WORK TO BE COMPLETED =>
Where the word "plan" occurs in a line of the data, return the whole line.

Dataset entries
---

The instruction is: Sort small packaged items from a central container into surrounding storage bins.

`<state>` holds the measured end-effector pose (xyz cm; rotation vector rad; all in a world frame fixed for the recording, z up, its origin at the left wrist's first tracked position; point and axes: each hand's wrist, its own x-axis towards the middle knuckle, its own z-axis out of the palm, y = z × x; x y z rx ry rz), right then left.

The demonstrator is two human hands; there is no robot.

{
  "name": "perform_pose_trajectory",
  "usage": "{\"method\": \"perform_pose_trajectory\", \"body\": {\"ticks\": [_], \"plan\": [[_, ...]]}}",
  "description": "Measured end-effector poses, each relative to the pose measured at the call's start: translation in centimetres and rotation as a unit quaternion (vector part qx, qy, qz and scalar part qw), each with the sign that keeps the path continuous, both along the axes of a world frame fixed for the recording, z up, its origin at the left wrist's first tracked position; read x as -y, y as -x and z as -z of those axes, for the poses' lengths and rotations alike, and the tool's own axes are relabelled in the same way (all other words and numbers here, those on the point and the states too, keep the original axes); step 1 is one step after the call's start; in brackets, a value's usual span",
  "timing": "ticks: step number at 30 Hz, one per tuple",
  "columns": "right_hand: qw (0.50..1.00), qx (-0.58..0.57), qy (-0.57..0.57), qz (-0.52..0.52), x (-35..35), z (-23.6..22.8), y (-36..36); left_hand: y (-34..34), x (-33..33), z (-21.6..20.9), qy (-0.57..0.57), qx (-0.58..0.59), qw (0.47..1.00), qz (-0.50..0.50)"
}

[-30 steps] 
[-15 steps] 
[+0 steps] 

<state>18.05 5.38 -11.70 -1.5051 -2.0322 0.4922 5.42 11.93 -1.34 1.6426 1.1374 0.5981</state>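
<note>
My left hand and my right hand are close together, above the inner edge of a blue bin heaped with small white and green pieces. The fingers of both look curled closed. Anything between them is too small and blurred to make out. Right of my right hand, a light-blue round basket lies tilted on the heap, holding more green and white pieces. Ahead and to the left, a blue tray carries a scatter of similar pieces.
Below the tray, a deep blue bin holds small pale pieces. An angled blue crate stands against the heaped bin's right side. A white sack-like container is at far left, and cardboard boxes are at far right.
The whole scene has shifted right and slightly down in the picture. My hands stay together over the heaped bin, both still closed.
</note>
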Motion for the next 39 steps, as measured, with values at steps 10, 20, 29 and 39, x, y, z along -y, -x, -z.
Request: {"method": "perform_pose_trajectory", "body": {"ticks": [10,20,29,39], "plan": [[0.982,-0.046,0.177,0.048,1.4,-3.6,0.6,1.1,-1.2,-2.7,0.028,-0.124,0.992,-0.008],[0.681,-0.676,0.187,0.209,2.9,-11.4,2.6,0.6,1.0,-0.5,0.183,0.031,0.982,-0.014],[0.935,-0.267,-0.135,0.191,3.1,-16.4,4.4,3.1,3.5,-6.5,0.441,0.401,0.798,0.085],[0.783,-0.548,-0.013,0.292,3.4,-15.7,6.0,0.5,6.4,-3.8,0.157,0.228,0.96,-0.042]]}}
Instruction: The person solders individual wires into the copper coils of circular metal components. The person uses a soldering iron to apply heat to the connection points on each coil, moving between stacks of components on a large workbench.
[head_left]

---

YOUR RESPONSE =>
  "usage": "{\"method\": \"perform_pose_trajectory\", \"body\": {\"ticks\": [_], \"plan\": [[_, ...]]}}",
Request: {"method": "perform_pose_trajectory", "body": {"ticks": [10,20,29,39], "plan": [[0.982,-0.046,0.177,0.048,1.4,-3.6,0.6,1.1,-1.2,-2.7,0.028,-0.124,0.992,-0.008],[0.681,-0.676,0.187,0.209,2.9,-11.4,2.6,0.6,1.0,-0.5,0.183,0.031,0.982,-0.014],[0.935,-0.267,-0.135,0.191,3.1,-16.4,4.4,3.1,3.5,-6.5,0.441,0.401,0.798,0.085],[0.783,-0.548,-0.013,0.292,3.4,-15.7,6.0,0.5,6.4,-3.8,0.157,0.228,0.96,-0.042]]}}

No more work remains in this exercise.